DeSoto came up short of any significant discovery of gold. The influence of these explorers and those to come, played a strong role in the local Native American lifestyle. Tools, weapons, supplies and some of the white man's ways offered benefit to the tribes. The downside...disease, whisky and several hundred years of genocide.

The continuation of self government were the major concerns of the Cherokee people. From 1721 to 1828, the Cherokee signed 37 treaties, losing more land and rights with each new treaty.

Originally the mountains had little to no appeal to white settlers. The mountain terrain was too steep, difficult to farm, and had poor access, "so let the 'Indians' have it." That all changed in a heart beat. Gold was discovered in North Georgia in 1828, and gold fever captivated the mind of fortune seekers.

In 1832 the U.S. government allowed the Cherokee land to be divided by lottery. The land was separated into gold lots of 40 acres, and land lots of 160 acres. More prospectors than allotted began to force their way into the treaty lands.

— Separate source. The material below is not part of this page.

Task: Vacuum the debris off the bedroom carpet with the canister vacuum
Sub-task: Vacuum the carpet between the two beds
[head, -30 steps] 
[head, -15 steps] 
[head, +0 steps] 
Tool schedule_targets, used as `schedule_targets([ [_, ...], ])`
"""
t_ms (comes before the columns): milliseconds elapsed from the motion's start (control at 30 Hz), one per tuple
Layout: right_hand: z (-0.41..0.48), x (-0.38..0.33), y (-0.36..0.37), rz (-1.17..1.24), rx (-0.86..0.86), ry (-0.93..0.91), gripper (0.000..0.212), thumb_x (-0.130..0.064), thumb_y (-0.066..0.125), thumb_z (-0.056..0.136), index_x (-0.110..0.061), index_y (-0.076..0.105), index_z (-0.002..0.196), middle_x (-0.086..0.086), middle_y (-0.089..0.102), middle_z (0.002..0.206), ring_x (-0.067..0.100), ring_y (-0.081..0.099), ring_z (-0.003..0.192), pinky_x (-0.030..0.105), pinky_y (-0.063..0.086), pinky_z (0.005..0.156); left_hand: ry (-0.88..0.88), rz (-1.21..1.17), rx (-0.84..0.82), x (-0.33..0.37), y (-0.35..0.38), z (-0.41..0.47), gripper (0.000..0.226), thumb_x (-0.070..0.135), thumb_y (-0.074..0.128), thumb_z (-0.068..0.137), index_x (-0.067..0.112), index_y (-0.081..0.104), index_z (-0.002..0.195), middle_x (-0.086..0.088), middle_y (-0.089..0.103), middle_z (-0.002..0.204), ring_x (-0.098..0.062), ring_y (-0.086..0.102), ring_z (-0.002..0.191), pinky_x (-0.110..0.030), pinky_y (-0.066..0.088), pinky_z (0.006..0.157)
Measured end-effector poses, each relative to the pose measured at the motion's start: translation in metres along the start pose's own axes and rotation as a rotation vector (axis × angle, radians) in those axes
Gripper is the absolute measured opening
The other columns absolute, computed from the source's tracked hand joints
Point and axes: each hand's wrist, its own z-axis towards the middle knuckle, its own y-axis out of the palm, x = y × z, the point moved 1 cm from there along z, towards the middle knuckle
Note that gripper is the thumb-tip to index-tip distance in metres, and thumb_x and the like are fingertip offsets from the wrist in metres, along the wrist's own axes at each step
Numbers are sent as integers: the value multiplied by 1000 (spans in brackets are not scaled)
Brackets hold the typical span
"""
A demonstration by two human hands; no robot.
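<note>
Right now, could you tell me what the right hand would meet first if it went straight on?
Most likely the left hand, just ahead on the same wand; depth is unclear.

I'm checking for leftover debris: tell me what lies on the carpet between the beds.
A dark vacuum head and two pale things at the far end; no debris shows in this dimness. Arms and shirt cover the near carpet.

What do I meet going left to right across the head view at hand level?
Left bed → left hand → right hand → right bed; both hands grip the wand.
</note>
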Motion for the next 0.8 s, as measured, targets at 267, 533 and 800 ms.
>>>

The Cherokee continuously protested, and on May 23, 1836, "The Treaty of New Echota" was signed by President Andrew Jackson. This treaty forced the removal of the Native Americans from Blue Ridge Mountains and outlying areas to lands west of the Mississippi River. This forced evacuation peaked in 1838 and is known as the "Trail of Tears." This journey of hardships, took the lives of thousands of the Cherokee people before they reached the new treaty lands in Oklahoma.

A small number of the native inhabitants chose to hideout in the high country, eventually trading and working with the new arrivals, posing no threat or rightful claim to land they were allowed to remain. Thanks to those that stayed behind, the Blue Ridge Mountains are still enriched with Native American history and customs.